When a guest’s bottle doesn’t match your dinner

Some tips on dealing with this sticky situation

- ROD PHILLIPS Email Rod Phillips at rod@rodphillip­sonwine.com. Join him online Thursdays, 2 to 3 p.m. at ottawaciti­zen. and follow him on Twitter at @rodphillip­swine

As wine has become both an everyday commodity and a subject of much more interest, questions of etiquette have arisen that probably didn’t bother people 10 years ago. There are some fairly basic dos and don’ts (don’t give your dieting boss a bottle of Fat Bastard Shiraz), but there are other issues that are less clear.

Take this query from a reader, who is not the first, by any means, to raise it: “Is one obligated to open the bottles of wine people bring when hosting a dinner party?

“Personally, I like to pick the wine and make sure I have enough of the same so there is no mixing and topping up with the wrong one. There seems to be a sense by some that the brought wine should be used, rather than what the host offers.”

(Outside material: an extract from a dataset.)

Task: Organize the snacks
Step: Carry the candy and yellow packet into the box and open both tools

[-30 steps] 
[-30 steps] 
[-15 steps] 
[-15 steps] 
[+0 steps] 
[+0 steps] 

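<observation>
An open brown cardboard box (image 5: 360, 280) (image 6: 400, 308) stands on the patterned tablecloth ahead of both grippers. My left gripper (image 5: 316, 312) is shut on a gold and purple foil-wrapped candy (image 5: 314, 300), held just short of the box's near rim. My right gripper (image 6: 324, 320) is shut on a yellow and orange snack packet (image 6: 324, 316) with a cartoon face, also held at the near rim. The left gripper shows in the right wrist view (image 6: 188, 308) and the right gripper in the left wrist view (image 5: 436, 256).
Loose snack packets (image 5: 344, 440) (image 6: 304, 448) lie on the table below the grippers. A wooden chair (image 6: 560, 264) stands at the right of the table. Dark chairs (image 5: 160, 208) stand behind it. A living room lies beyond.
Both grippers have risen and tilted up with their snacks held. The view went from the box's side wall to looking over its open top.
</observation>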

You can imagine the dynamics here, and also the rich potential for grievance: a host annoyed that a guest insisted on opening their bottle of wine that didn’t go well with the meal; a guest upset that he/she wasn’t able to taste the wine that he/she had brought.

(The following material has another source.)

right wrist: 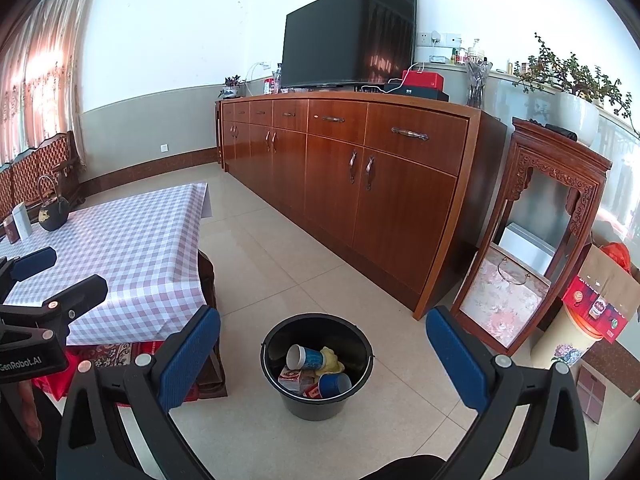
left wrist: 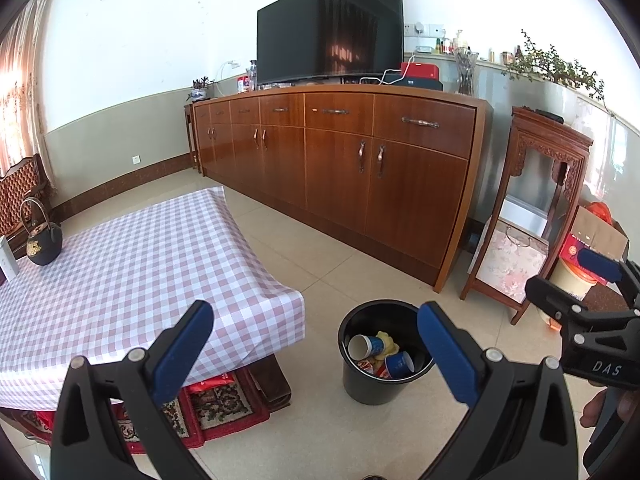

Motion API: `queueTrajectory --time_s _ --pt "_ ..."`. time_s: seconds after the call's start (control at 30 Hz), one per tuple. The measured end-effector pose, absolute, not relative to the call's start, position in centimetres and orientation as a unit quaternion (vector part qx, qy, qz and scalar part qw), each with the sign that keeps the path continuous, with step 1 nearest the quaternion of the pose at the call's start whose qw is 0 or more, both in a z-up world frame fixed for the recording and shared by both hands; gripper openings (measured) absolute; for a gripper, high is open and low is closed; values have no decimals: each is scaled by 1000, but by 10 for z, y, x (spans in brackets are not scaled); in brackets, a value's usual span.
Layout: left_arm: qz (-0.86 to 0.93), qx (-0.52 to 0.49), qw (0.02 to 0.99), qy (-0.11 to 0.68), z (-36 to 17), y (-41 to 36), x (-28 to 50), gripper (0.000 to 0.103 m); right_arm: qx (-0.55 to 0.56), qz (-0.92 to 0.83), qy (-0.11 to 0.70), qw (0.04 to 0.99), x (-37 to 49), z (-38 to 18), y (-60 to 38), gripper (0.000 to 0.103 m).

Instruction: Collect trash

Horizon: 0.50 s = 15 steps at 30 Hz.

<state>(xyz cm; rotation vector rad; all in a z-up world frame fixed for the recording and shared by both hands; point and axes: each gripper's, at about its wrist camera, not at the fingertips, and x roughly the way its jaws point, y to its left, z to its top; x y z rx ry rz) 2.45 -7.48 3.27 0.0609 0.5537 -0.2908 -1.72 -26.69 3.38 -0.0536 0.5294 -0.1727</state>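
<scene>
A black bucket [left wrist: 360,384] [right wrist: 316,404] stands on the tiled floor beside the low table. Inside it lie two blue paper cups [left wrist: 370,346] [right wrist: 306,357], a yellow crumpled piece [right wrist: 332,360] and a red-and-white wrapper [right wrist: 294,380]. My left gripper [left wrist: 316,320] is open and empty, held above the floor between the table corner and the bucket. Above and just in front of the bucket, my right gripper [right wrist: 324,328] is open too, with nothing in it. Each gripper shows at the edge of the other's view: the right gripper [left wrist: 568,276], the left gripper [right wrist: 68,268].
The low table [left wrist: 120,256] [right wrist: 132,248] wears a checked cloth and carries a black teapot [left wrist: 42,240] [right wrist: 52,210]. A long wooden cabinet [left wrist: 360,168] with a television [left wrist: 332,28] runs along the wall. A carved stand [right wrist: 548,216], boxes [right wrist: 604,300] and a jar [right wrist: 572,340] crowd the right.
</scene>
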Motion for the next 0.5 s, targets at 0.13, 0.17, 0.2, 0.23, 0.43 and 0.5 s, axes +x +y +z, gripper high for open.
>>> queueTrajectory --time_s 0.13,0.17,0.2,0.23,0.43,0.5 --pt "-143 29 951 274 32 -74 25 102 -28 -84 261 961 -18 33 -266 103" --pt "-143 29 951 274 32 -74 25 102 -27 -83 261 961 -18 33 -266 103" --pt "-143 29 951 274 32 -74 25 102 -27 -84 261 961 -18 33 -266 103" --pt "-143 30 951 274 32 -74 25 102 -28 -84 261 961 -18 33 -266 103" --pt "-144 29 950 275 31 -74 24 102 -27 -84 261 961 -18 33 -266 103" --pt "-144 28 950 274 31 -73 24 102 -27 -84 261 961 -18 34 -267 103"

In general, I would agree with the reader. I like to plan a dinner party with food and wine. If someone turned up with a bottle that had no place with the food (even though I’m very flexible when it comes to food and wine pairing, which has got right out of control), I wouldn’t serve it.

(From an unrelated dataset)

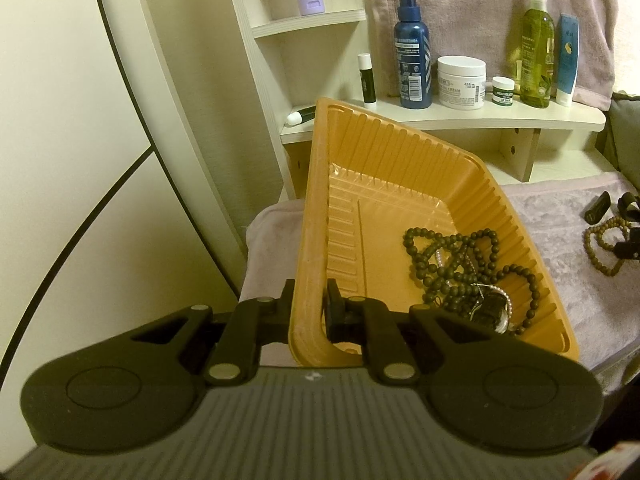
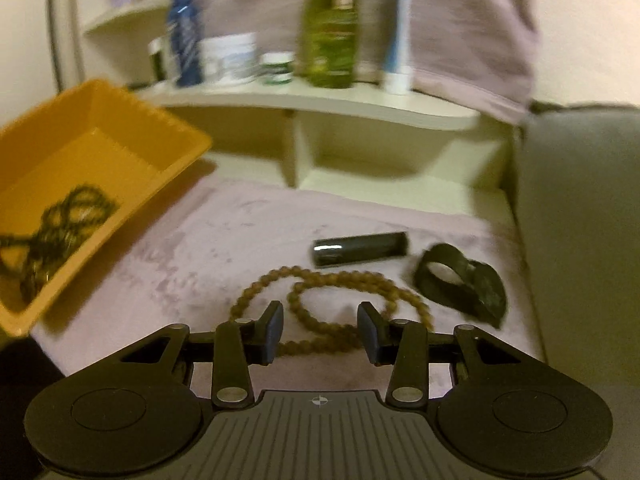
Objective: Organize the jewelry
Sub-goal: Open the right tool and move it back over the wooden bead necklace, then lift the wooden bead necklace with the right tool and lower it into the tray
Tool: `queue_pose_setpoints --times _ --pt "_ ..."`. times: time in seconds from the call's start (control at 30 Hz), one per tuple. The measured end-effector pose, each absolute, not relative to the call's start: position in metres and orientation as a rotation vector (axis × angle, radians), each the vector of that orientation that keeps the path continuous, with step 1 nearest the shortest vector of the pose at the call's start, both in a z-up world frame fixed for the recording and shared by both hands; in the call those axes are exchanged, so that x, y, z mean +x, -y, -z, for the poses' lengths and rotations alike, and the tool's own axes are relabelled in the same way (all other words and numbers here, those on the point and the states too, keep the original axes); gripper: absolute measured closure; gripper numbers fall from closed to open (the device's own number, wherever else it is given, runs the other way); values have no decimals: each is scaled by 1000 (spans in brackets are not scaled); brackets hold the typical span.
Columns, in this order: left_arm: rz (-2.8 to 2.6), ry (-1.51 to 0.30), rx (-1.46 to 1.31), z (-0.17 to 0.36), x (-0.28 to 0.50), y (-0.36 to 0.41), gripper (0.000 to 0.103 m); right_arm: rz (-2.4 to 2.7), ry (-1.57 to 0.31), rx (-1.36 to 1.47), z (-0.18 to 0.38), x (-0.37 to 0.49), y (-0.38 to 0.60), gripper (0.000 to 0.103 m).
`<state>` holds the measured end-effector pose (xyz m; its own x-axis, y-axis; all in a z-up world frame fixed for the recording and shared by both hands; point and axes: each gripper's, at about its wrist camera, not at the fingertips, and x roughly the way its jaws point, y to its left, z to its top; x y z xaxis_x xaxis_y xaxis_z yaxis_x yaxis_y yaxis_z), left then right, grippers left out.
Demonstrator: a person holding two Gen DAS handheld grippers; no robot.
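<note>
My left gripper (image 1: 309, 294) is shut on the near rim of an orange plastic tray (image 1: 316, 216) and holds it tilted above the cloth. Inside the tray lie dark bead strands (image 1: 452, 258), a pearl strand and a dark watch-like piece (image 1: 494, 310). The tray (image 2: 48, 152) also shows at the left of the right wrist view. My right gripper (image 2: 320, 330) is open and empty, just above a brown bead necklace (image 2: 320, 284) on the pink cloth. A black tube (image 2: 360, 249) and a dark looped band (image 2: 460, 284) lie beyond it.
A cream shelf (image 1: 460, 118) behind holds a blue spray bottle (image 1: 412, 60), a white cream jar (image 1: 461, 82), a small green jar, a green bottle (image 1: 536, 52) and tubes. A pink cloth (image 2: 192, 248) covers the surface. A grey cushion (image 2: 580, 200) stands at the right.
</note>
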<state>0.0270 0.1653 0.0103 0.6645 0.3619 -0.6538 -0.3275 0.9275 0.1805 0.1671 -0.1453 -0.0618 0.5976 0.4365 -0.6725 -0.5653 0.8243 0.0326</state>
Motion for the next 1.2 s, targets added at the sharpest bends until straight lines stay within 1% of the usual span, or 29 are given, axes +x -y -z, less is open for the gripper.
queue_pose_setpoints --times 0.07,0.13,0.23,0.27,0.3,0.33,0.4,0.57,0.83,1.2 --pt "-390 -749 48 -10 27 -165 91 -599 -718 -243 65 169 139 61" --pt "-390 -749 50 -10 27 -165 91 -607 -725 -278 69 172 133 64" --pt "-390 -749 49 -10 27 -165 91 -633 -707 -333 76 171 128 72" --pt "-390 -749 50 -10 27 -165 91 -645 -706 -337 76 170 127 78" --pt "-390 -749 49 -10 27 -165 91 -652 -712 -336 76 170 127 89" --pt "-390 -749 49 -10 27 -165 91 -652 -718 -337 76 169 126 94" --pt "-390 -749 49 -10 27 -165 91 -644 -720 -344 74 166 125 96" --pt "-390 -749 49 -10 28 -165 91 -628 -688 -265 56 160 138 97" --pt "-388 -749 47 -10 28 -165 91 -617 -584 -134 -8 159 166 97" --pt "-376 -745 49 -10 27 -166 92 -659 -471 -78 -73 148 171 97"
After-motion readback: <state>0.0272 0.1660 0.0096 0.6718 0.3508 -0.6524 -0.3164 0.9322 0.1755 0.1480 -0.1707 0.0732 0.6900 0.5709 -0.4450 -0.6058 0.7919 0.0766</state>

On the other hand, if a guest asked, in advance, what food I was serving, and brought a bottle they thought would go well with it, I would open it (even if I didn’t think it would be a great pairing). In these cases, you always have the option of saying that your guest is welcome to bring a bottle, but that you have wine for the dinner in hand. (As I write this, I feel I sound more and more like Ann Landers.)

I can think of a couple of problemati­c scenarios, such as when a guest brings a special bottle (maybe one they picked up on a trip and lugged back in their baggage), or a rare, old or expensive bottle.

You might make an exception here, and open it, but only if it goes with the food. You might not want to drink a 20-year-old Mosel riesling with grilled lamb, or a 1947 Château Cheval Blanc with barbecued ribs. In these cases, I think it’s perfectly fine to say you’ll invite those guests back for another meal sometime, where you’ll serve their wine.

I think most guests (who are probably your friends) should be quite happy if you explain why you’re not serving their wine. If they make a fuss about it, or sulk all the way through dinner, you might think of getting new friends.